On voit que les théories humanitaires esquissées ici par nos chevaliers de la plus grande France, dont quelques-uns ont exploré, au péril de leurs jours, l’île de la Grande-Jatte, ont de l’écho dans nos colonies.

Mais, d’autre part, on conçoit qu’entre le nationalisme mercantile du colon et l’administration, jalouse de son autorité, obligée du reste à des ménagements qui lui sont imposés, des querelles éclatent fréquemment.

Alors l’officier, ou le résident, ou l’administrateur met son masque noir de fonctionnaire, ce masque d’impersonnalité et de menace qui du visage ne laisse plus voir que les dents. Et c’est la guerre.

C’est alors que le plantureux colon écrit en France ces lettres indignées où il dénonce des abus, parfois des crimes, qui lui sont d’autant plus connus qu’il en a plus longtemps profité.

Et comme, dans les pays démocratiques de la vieille Europe, quand il s’agit de mesurer la valeur d’un homme et la portée d’une revendication ou d’une flétrissure, l’unité de mesure c’est le billet de banque, le colon riche a des chances d’être entendu.

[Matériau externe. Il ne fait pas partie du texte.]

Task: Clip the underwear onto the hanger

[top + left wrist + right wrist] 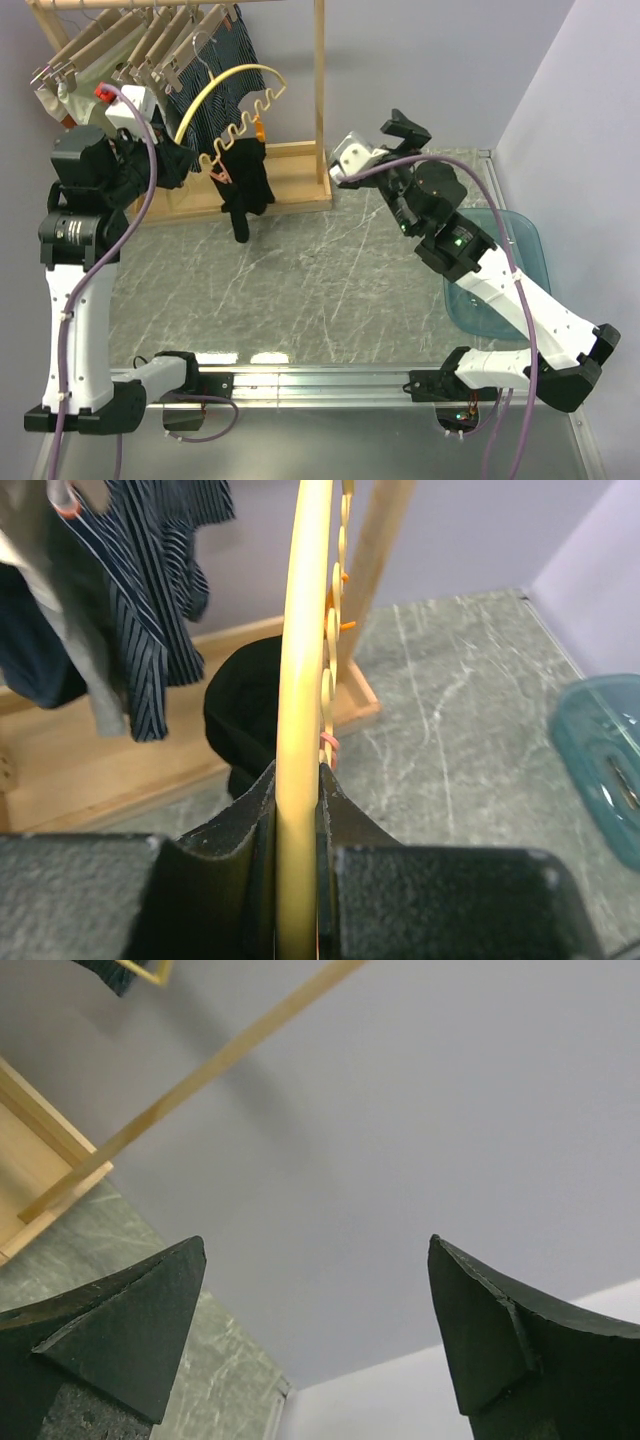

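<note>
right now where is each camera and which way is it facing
top external: above and behind the arms, looking down on the table; both arms and bases show.
left wrist: on the left hand, looking along the hanger it grips; its fingers show.
right wrist: on the open right hand, aimed at the wall; both fingertips show.
Shared: top and left wrist both see the hanger, underwear and bin.

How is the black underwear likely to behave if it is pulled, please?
Probably floppy: the underwear droops in a limp bunch below the hanger. Likely light, since the thin hanger shows no visible sag. It may swing rather than resist.
</note>
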You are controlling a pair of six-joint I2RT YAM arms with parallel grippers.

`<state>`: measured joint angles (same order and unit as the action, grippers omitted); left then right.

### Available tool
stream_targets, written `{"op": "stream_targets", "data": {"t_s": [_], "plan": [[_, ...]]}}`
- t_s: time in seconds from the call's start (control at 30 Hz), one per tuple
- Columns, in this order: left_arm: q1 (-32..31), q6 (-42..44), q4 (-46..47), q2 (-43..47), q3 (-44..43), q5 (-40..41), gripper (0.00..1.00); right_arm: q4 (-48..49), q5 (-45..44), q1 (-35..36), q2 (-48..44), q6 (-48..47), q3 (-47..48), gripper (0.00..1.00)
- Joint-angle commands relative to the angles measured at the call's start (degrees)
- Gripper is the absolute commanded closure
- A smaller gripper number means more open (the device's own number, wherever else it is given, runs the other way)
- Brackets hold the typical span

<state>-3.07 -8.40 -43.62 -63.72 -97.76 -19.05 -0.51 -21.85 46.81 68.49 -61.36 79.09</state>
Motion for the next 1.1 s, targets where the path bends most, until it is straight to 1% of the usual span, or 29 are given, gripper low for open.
{"op": "stream_targets", "data": {"t_s": [0.0, 0.1, 0.2, 0.4, 0.53, 0.73, 0.83, 1.07], "plan": [[0.17, 1.37, 6.87, -2.01, -5.16, 3.05, 1.00, -1.42, -0.65, -3.03, -1.43, 5.11, 3.96, 0.01], [0.17, 1.11, 9.51, -4.74, -7.53, 2.70, 1.00, -2.56, -0.13, -5.40, -1.95, 7.04, 4.14, 0.01], [0.17, 0.85, 12.93, -7.81, -8.77, 2.26, 1.00, -3.17, 0.31, -6.29, -2.74, 8.10, 3.62, 0.00], [0.08, -1.96, 19.52, -13.61, -11.49, -0.72, 1.00, -3.27, 0.66, -6.46, -3.19, 8.19, 3.35, 0.00], [0.08, -3.46, 23.12, -17.74, -14.30, -0.90, 1.00, -2.91, 1.02, -6.64, -2.92, 8.45, 2.91, 0.00], [-0.36, -4.08, 23.66, -24.07, -19.84, -0.37, 1.00, -2.65, 0.84, -6.64, -2.04, 8.89, 3.00, 0.00], [-1.40, -2.59, 27.87, -23.82, -16.26, 1.20, 1.00, -2.38, 0.67, -6.73, -1.61, 9.15, 3.87, 0.00], [-3.17, -2.05, 30.61, -24.25, -11.67, 2.00, 1.00, -1.33, 0.66, -6.99, -0.90, 8.98, 3.53, 0.00]]}}
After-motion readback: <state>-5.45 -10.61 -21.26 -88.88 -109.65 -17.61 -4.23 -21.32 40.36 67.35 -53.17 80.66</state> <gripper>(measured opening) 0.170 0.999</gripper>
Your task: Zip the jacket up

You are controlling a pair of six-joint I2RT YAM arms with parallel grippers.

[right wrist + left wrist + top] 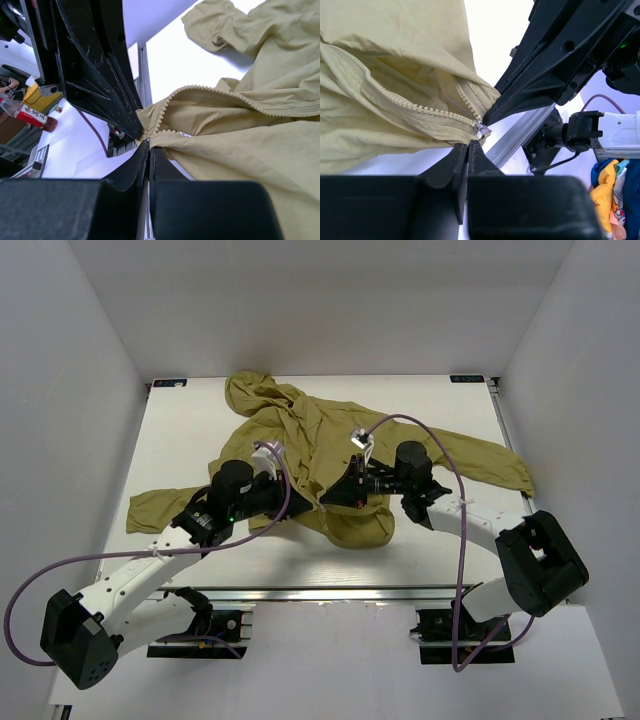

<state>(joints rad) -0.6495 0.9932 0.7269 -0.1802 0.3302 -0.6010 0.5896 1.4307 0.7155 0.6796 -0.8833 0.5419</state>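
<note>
- white table (190, 430) carries the wrinkled olive-yellow thin-fabric hooded jacket (330, 440), front unzipped.
- right gripper (149, 143) is clamped on its bottom hem; pull that taut.
- left gripper (468, 144), fingers pressed together, sits just beside the small silver zipper slider (482, 131); draw straight along the teeth (400, 102).

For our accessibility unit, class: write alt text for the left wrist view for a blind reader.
The left claw, shut, pinches the yellow-green jacket just below its silver zipper slider, where the right claw also grips from the upper right. Beyond the slider the teeth lie apart.
</note>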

Mais à quoi bon ! La belle affaire vraiment qu’un racontar de plus ou de moins ! Si les choses vont trop loin, que trop de vérités inquiétantes sortent des cavernes coloniales, il y aura le gouverneur, qui demandera à l’administration, pour le contresigner, un rapport véridique sur les faits et gestes de l’administration : après le gouverneur il y aura le ministre, dont la fonction consiste précisément à parer les mauvais coups.

Or les affirmations ministérielles, comme celles des gendarmes, comme celles des gardes champêtres, constituent la preuve. Si M. Decrais affirmait demain que la Guadeloupe a émigré en Chine, tout le monde le croirait, même les habitants de la Guadeloupe. Et qui diable sait si M. Decrais ne le croirait pas lui-même ?…

Le fonctionnarisme colonial est donc bien tranquille. Il sait que le capitonnage des mers boit le son, qu’il amortit les clameurs et qu’il éteint les hurlements au point de les changer en murmures de contrition. Les autoritaires peuvent accomplir d’héroïques chevauchées à travers les foules. Les rapaces peuvent assaillir le budget et dévaliser les passants. Les hystériques et les criminels peuvent se vautrer dans leur infamie. Nous ne voyons pas et nous n’entendons pas.

Les quelques autres — ceux qui ne sont ni des autoritaires, ni des rapaces, ni des hystériques, ni des criminels, et nous ne parlerons pas des bons, des honnêtes, des apôtres — peuvent subir patiemment ou impatiemment leur peine en attendant l’âge de la retraite. Quand ils auront fait assez de sottises dans une colonie, on les enverra se délasser dans une autre avec de l’avancement, afin qu’ils y recommencent les mêmes sottises dans un cadre nouveau, afin qu’ils traînent sous des climats divers les mêmes idées falotes, qui n’ont pas varié depuis le jour mémorable où ils se découvrirent d’indéniables aptitudes à la solde coloniale. Qu’ils signent des rapports et songent au salut de leur âme ! Qu’ils protègent la sainte Église et soignent l’avancement de leurs commis et adjoints vertueux ! Nous sommes un peuple de démocrates. Nous ne voulons pas les priver d’une retraite si bien gagnée.

Le voudrions-nous que nous ne le pourrions pas. Rien, chez nous, ne prévaudra jamais contre le romantique, et grand, et fulgurant amour de la Patrie qui nimbe — effet des lointains ! — le front anémique des pauvres coloniaux, porte-drapeaux invaincus de notre civilisation médiévale à travers les fièvres, les tigres et les serpents d’airain.

Et puis, chez nous, quand on va plus loin que Marseille on est toujours un héros.